> _To do_: Scan the records beneath this line for the line holding "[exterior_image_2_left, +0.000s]" and the line holding "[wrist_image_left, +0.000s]", then transcribe exactly those two and all lines between.

Data items:
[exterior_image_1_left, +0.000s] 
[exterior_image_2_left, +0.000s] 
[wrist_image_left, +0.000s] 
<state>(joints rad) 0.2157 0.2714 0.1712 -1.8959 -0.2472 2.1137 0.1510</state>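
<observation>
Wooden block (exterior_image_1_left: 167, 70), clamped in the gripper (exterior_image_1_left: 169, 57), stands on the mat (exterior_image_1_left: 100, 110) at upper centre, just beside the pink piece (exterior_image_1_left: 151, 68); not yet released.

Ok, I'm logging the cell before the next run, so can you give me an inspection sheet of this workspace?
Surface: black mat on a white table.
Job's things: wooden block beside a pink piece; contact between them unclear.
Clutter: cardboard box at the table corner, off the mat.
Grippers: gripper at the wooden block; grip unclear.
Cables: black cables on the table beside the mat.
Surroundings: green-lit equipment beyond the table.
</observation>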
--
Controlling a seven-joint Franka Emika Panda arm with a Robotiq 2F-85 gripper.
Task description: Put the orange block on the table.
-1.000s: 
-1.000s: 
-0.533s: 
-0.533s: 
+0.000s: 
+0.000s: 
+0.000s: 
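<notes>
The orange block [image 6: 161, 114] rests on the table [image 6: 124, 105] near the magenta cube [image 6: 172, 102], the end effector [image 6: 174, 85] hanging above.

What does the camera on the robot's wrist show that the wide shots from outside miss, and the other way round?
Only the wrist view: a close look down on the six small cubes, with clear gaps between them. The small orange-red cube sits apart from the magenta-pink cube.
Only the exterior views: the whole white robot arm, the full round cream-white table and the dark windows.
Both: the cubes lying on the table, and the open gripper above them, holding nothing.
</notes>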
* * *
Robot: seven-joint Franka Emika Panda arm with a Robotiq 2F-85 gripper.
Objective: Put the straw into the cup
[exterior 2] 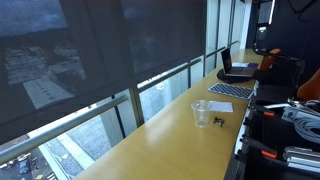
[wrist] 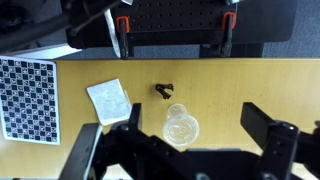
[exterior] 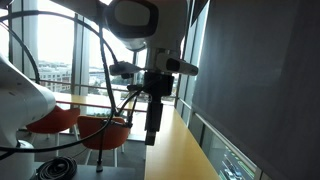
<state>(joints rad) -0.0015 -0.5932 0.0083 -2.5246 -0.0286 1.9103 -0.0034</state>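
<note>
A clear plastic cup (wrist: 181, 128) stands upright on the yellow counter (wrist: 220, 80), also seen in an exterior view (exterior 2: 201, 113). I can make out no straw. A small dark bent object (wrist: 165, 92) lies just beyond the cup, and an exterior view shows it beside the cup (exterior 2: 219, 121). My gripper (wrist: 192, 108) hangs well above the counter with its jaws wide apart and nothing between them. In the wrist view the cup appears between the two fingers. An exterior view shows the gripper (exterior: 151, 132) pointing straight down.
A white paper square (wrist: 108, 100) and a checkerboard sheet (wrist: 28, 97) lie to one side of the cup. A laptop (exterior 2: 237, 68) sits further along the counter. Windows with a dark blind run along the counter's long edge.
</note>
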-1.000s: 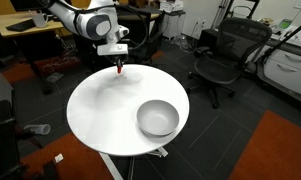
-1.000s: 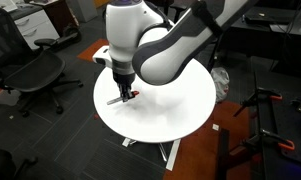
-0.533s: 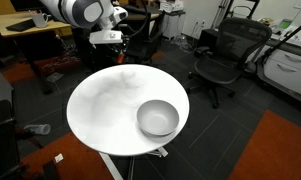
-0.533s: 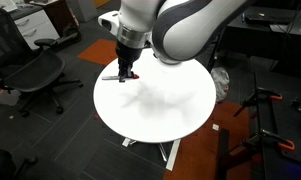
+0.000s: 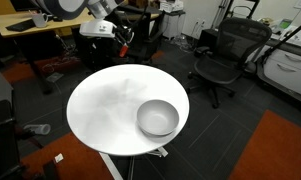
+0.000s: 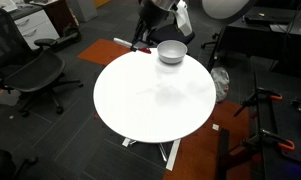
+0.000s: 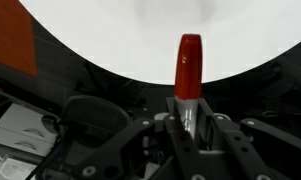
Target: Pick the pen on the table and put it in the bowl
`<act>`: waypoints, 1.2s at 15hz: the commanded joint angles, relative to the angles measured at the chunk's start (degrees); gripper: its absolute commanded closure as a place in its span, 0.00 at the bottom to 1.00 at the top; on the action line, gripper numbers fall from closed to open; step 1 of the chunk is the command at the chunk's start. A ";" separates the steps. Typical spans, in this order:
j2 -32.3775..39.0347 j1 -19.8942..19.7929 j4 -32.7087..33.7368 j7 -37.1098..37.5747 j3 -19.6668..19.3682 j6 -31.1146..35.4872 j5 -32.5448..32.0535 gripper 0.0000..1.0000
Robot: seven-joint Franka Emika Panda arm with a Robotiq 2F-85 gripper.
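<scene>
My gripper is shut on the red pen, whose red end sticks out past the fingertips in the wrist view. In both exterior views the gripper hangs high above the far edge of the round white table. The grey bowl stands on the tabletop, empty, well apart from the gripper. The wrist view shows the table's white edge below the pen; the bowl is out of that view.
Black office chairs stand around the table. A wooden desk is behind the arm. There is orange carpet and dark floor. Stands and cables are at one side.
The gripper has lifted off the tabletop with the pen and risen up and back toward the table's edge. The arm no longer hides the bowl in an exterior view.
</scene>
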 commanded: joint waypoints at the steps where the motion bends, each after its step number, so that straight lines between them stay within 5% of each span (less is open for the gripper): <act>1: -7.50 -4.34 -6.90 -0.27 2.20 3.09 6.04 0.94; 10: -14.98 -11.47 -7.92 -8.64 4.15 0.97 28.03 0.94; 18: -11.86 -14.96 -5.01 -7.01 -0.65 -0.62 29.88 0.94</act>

> _Reply_:
[exterior_image_2_left, +0.000s] 
[wrist_image_left, +0.000s] 

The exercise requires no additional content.